Once again, President Bush started our day with a step-by-step diary of how the nation ended up in an "extraordinary crises" that paralyzed the economy. His old daring, defying voice was absent as he addressed the U.S. Chamber of Commerce, and much of what he said everybody already knew anyway. It was almost the old excuse that the culprit didn't know the gun was loaded. I am a terrible economist but I do suspect that the perfect storm that shut down our wallets didn't just happen in a few weeks but began to gather with rising force more than a few years ago while the Bush administration sat inattentively on the sidelines to avoid intruding on the wild spree of the free marketplace. And thank you, too, Alan Greenspan. Obviously none of the Bush economic circle chose to heed Nobel Prize winner Paul Krugman's warnings when a lot of people were euphorically cashing in on the housing market. It was Teddy Roosevelt, I believe, who referred to the tycoons of his day who by hook or crook made fortunes as "the wealthy criminal class." Sounds about right.

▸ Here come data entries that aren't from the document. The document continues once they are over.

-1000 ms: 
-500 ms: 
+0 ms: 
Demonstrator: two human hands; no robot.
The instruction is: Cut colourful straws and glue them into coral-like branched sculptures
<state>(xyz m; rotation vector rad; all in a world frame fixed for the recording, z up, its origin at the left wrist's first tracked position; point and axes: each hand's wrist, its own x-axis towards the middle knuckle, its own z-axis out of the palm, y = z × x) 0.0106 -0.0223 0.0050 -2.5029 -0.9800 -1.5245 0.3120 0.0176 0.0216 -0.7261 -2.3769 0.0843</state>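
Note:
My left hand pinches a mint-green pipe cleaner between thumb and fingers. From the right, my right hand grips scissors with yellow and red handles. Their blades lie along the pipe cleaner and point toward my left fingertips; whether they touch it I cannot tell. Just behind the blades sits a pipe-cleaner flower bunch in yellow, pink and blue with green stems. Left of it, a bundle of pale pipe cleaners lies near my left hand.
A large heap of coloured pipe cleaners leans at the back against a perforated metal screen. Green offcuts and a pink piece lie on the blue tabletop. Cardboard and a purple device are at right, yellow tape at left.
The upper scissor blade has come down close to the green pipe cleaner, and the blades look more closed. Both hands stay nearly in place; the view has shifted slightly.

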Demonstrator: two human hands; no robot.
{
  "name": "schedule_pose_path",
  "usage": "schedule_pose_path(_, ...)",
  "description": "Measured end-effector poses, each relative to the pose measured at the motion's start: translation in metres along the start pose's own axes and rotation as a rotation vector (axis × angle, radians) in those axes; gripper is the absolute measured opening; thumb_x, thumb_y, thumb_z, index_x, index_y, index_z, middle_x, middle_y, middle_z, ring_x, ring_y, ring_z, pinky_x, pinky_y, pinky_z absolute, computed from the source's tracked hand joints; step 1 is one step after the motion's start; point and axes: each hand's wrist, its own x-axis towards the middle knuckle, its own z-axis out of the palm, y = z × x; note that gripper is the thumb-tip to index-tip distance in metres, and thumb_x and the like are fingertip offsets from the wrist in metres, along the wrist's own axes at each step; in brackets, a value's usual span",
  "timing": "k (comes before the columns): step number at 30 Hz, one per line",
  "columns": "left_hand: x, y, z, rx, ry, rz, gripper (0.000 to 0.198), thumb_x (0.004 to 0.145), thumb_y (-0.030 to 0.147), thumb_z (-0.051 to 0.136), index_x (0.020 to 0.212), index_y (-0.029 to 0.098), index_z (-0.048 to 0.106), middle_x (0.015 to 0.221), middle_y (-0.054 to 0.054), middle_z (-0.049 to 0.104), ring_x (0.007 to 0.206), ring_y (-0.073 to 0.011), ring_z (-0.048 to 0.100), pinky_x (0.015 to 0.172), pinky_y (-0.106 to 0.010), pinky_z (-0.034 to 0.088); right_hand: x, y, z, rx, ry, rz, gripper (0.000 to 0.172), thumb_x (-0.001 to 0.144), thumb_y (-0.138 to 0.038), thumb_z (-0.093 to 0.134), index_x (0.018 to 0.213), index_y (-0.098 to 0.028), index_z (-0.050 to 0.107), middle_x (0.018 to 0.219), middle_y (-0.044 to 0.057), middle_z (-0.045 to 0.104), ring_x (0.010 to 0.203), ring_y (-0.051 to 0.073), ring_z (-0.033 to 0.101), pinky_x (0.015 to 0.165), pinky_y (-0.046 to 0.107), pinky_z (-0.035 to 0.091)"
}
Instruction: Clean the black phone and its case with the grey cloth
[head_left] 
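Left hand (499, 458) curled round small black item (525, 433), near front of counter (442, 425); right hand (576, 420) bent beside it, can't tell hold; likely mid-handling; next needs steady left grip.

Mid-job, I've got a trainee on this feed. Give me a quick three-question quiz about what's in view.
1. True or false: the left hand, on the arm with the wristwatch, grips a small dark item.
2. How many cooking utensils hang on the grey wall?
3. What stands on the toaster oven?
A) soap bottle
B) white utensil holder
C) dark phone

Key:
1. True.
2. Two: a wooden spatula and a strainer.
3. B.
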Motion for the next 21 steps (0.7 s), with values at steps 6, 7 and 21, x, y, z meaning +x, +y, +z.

'Todd Purdum's bouncy address to the Akron Roundtable the Tangier caromed nicely between serious reflection on the current presidential campaign and light humor that helped one a bit to digest the salty pork chops on the luncheon plates. Purdum, the national editor of Vanity Fair, described the current campaign as a race between an "egghead and an egg breaker," asserted that race is "the question of the year," lamented the ugly tone of the combat and observed that the official lineup on both sides of the ballot suggested that "any boy or girl can grow up to be president. It's just one of the risks we take." He also expressed his uneasiness with Sarah Palin's presence on the GOP ticket - a "skin cell" from the presidency.
It does seem, well, awkward to me that the Justice Department, as well as John McCain, have fogged up the past few weeks of the presidential campaign with investigations and accusations of mischief and alleged misdeeds of ACORN. There won't be enough time to prove the validity of any of this. But that's not the point, The goal now is to confuse the public even more than it is already confused to create doubt and suspicion about THAT ONE. Add this to the quadrennial GOP complaints of voter fraud, such as the current challenge to tossed-up Ohio, and it soon dovetails nicely with what Republican officials have long told me what they wish for on Election Day: rain, snow, anything that discourages the turnout. Do their lobbyists hang out with the meteorologists, too, on K Street?
2 comments:
Has anyone asked John McCain how he feels about the vicious calls that are flooding the battleground states in his name?
Or does he hunger so much for the presidency that has has no decency left?
It's probably your latter assumption.